The Fiserv mission is to help clients move money and information in a way that moves the world. The company specializes in financial services technology, providing solutions for payments, processing services, customer and channel management, risk and compliance, and insights and optimization.
Managing financial transactions necessarily involves exchanging, storing and processing sensitive data. Fiserv must constantly prove to clients and auditors that it will manage this data responsibly—and earning clients’ trust is one of its top priorities.
As a result, the company’s IT team takes security extremely seriously. Its IT systems are subjected to multiple complex internal and external audits every year, and they are expected to meet numerous industry and regulatory standards. However, regular audits aren’t enough to ensure continuous compliance: the company must also monitor its systems 24/7 to ensure that each server maintains the correct configuration at all times.

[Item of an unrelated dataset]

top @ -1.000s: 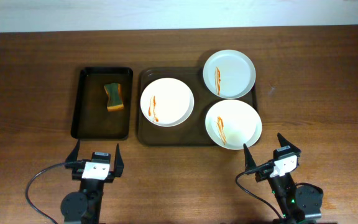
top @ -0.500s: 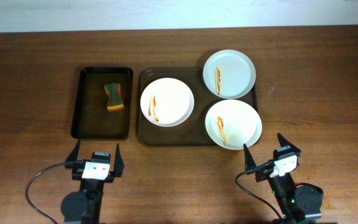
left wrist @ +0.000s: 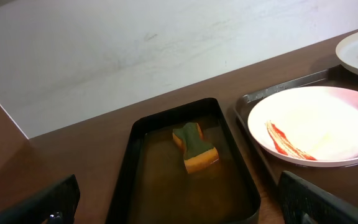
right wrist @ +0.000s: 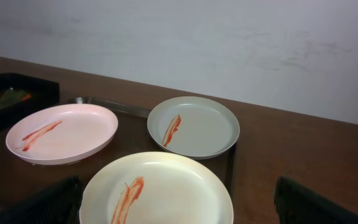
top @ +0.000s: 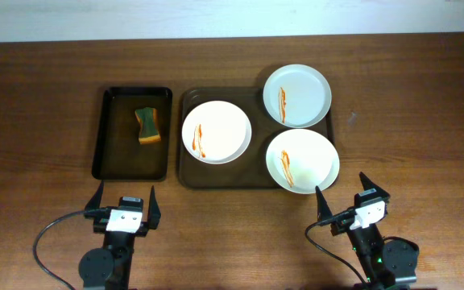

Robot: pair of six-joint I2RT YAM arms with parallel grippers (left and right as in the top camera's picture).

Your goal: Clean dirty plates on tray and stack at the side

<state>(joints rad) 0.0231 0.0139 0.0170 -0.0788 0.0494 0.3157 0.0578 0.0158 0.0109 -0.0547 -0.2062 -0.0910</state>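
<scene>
Three white plates with orange-red smears lie on the dark brown tray (top: 216,174): one at the left (top: 217,131), one at the back right (top: 297,95), one at the front right (top: 302,159). My left gripper (top: 125,206) is open and empty near the table's front, in front of the black tray. My right gripper (top: 346,196) is open and empty, just in front of the front right plate (right wrist: 156,190). In the right wrist view the left plate (right wrist: 62,132) and the back right plate (right wrist: 193,126) show too. The left wrist view shows the left plate (left wrist: 319,125).
A smaller black tray (top: 105,143) stands left of the brown tray and holds a green and orange sponge (top: 147,125), also seen in the left wrist view (left wrist: 195,147). A small dark speck (top: 351,118) lies on the wooden table right of the tray.
</scene>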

As a baseline for configuring its systems, Fiserv uses a best-practice security framework known as the Center for Internet Security (CIS) benchmark. Each of its servers is expected to meet both mandatory settings and a minimum overall score threshold with the standards defined in the benchmark.
Zach Floen, IBM Power Systems Engineer at Fiserv, explains: “From a security perspective, the ideal configuration for a server would be to lock it down completely, so that it can’t exchange any data with any other systems at all. But if a server can’t communicate, it can’t do anything useful.”

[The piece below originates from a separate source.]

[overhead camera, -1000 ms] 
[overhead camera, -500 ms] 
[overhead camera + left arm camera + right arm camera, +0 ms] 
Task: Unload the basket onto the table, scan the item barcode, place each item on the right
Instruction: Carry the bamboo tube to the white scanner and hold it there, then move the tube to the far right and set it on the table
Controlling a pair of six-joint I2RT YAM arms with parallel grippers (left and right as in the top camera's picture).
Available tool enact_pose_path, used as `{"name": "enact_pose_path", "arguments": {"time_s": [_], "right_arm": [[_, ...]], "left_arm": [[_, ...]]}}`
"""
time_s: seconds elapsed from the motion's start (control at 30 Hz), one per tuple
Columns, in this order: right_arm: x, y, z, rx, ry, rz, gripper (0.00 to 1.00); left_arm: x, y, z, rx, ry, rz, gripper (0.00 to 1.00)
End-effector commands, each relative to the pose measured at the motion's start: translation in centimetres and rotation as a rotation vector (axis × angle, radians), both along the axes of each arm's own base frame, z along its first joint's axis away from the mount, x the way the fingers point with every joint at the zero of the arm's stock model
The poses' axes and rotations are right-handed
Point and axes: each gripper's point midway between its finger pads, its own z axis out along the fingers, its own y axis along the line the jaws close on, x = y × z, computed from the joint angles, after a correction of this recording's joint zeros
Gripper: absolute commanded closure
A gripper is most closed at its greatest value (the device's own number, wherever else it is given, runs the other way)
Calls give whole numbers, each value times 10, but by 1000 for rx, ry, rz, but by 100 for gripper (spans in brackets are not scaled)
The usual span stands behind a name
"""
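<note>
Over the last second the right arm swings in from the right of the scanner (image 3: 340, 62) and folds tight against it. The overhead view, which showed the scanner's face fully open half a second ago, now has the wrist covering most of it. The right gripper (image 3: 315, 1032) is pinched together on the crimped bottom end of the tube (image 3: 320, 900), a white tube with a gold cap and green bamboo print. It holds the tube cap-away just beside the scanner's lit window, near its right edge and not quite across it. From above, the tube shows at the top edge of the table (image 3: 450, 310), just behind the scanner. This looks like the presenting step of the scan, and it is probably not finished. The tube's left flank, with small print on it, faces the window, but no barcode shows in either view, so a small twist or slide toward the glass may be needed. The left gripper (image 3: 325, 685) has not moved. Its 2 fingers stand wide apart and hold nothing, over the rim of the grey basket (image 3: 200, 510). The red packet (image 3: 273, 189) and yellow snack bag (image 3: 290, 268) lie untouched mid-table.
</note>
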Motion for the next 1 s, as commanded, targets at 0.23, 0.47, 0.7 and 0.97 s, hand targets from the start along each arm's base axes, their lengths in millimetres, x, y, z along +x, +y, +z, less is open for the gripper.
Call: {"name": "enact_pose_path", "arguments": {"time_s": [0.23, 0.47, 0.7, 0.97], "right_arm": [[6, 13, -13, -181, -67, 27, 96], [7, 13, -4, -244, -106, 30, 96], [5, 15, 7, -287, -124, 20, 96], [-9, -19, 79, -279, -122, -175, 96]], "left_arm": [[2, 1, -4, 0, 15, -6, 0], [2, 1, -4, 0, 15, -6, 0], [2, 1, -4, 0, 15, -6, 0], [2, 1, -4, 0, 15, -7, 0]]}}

While Fiserv already monitored the security configuration of its servers, they sought more integrated end-to-end management of compliance across its server estate. For example, if the company’s engineers needed to install a new server, they had to spend four or five hours manually working through a checklist to “harden” the configuration so that it would pass the compliance threshold.

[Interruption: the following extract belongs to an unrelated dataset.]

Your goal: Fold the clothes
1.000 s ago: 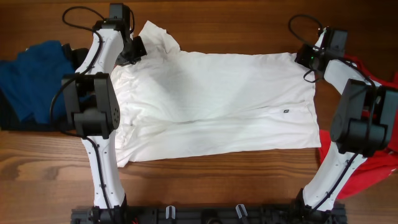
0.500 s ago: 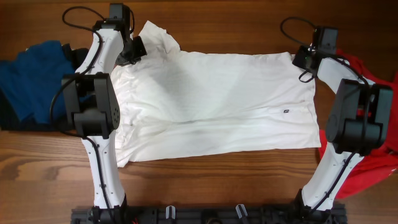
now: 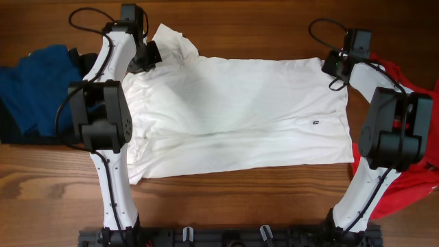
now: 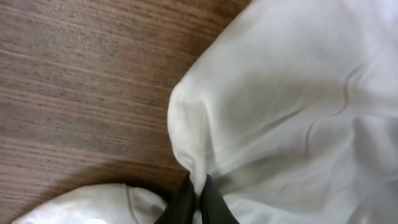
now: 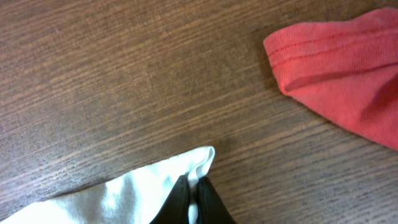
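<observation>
A large white T-shirt [image 3: 233, 113] lies spread flat across the wooden table, its plain side up. My left gripper [image 3: 152, 53] is shut on a fold of the shirt near its far left sleeve; in the left wrist view the black fingers [image 4: 186, 202] pinch white T-shirt cloth [image 4: 286, 93]. My right gripper [image 3: 330, 64] is shut on the shirt's far right corner; in the right wrist view a white T-shirt corner [image 5: 155, 180] is clamped by the gripper [image 5: 193, 194].
A blue garment [image 3: 34, 89] is heaped at the left edge of the table. A red garment [image 3: 415, 165] lies at the right, behind the right arm, its hem [image 5: 336, 68] close to the held corner.
The right gripper has moved slightly toward the far edge and closed on the shirt's far right corner. The left arm and the shirt have stayed put.
</observation>
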You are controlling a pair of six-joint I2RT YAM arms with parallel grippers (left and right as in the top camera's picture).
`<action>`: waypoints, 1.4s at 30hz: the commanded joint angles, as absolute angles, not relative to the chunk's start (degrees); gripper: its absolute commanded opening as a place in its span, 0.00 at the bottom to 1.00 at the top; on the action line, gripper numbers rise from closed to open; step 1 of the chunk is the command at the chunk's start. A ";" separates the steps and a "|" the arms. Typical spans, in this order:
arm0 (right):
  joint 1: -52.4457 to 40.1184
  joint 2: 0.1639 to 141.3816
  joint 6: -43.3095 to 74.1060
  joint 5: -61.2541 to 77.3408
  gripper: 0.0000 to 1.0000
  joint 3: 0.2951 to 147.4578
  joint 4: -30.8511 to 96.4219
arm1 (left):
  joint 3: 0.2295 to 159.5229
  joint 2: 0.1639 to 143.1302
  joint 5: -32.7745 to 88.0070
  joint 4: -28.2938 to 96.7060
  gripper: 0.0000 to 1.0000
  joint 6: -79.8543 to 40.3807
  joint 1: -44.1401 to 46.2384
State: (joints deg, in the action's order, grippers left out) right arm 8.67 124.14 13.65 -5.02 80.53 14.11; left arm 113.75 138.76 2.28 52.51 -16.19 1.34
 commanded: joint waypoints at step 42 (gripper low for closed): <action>12.84 103.70 15.29 -6.24 0.04 78.52 55.29 | 111.77 121.36 0.60 93.71 0.04 -17.39 -3.01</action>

Similarly, the team often needed to make temporary changes to server configuration while it conducted maintenance and upgrades. Engineers had to implement these changes manually, and then restore the servers to their original settings once the maintenance tasks were complete. Although Fiserv had strategies in place to mitigate the risks of forgetting to restore the settings properly, the company wanted to find a way to eliminate the possibility of human error by controlling configuration changes centrally and automatically.
Finally, the team wanted to streamline its compliance reporting processes and remove the time-consuming task that administrators had to undertake, such as having to retrieve compliance reports across a large estate of servers manually.